Hamlet's reputation is as a "student," so a youthfulness is assumed, no?
"If you do the math in the text, the part suggests Hamlet is in his early thirties — the Gravedigger and Hamlet [scene] is where you can sort of date it, from that moment," Kulick said. "It may be that Shakespeare always had Burbage in mind. When you think of…'student,' from an Elizabethan point of view, it's more along the lines of 'scholar' rather than someone who is an undergrad. It's dangerous, in some ways, to think of him as an undergraduate because then you write off the problems as hormonal. They're not hormonal, they're existential. But our society is interested nowadays in youth and hormones and so everything is being re-scripted in this kind of literal, reductivist way. It blunts the real purpose and edge of some of these great classical works."

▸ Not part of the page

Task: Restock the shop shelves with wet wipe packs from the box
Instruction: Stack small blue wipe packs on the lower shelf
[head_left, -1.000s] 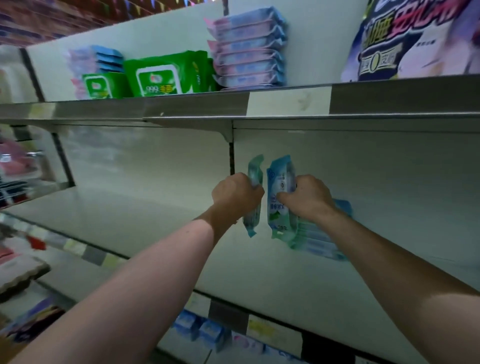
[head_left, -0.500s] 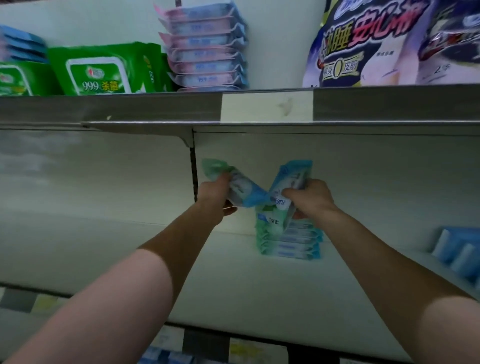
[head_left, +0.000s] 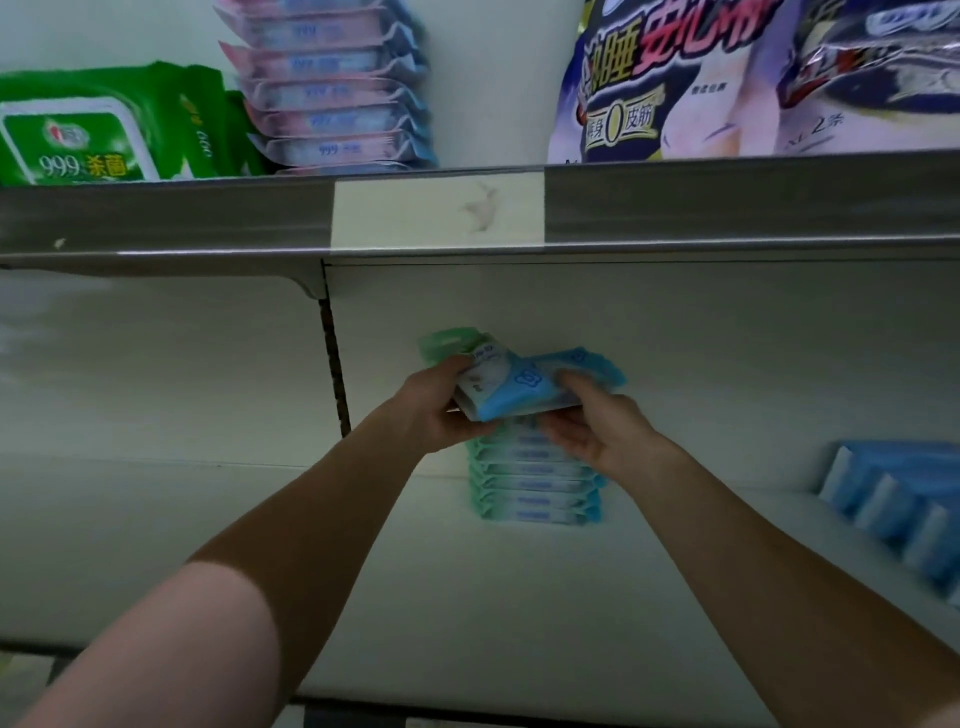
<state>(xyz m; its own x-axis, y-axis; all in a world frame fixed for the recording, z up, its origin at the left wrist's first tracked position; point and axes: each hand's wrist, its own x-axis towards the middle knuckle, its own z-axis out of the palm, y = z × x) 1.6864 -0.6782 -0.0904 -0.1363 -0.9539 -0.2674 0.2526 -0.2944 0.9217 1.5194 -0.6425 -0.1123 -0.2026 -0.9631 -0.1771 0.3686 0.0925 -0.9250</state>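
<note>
Stacking step, seemingly: left hand (head_left: 436, 415) and right hand (head_left: 597, 434) gripped wipe packs (head_left: 524, 395), stack (head_left: 535, 488) at six o'clock; next needed a flat drop.

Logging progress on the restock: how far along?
Done: a stack of wipe packs sits on the middle shelf. In hand: left hand and right hand hold further packs just above it. Left: setting those down; box not in view, remainder unknown.
</note>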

The theatre is supposed to unlock the imagination. Is today's audience too literal to view an older actor in the role?
"If you start thinking literally about these things, then that means Romeo and Juliet must be played by 14-year-olds," Kulick said. "You start going down a slippery slope. Theatre has always been about transformation, imagination, metaphor. And I don't know if I want to see a 14-year-old go through 14-year-old things! I'd like to see a 20-year-old with the understanding of what it's like to be 14, from the vantage of 20. That's part of the magic of theatre. There are these time displacements that the actor plays with, and the audience plays with, that are part of the transformational nature of theatricality. [Michael's] age was never really an issue. People were up in arms that Simon Russell Beale was playing Hamlet because he was slightly larger in terms of size — a heavier-set Hamlet. Well, Burbage was 250 pounds! That's part of the strange magic of this particular play."
Kulick directed Cumpsty in the New York Shakespeare Festival production of Timon of Athens. The official opening for Hamlet is Nov. 13 at 7 PM. Performances play to Dec. 11.
The creative team includes scenic designer Mark Wendland; costume designer Oana Botez-Ban, lighting designer Brian Scott and sound designer Jorge Muelle.
CSC, which is beginning its 38th season, is "committed to re-imagining the classical repertory for a contemporary American audience." Its home is on East 13th Street. For more information, call Ticket Central at (212) 279-4200, or visit www.classicstage.org.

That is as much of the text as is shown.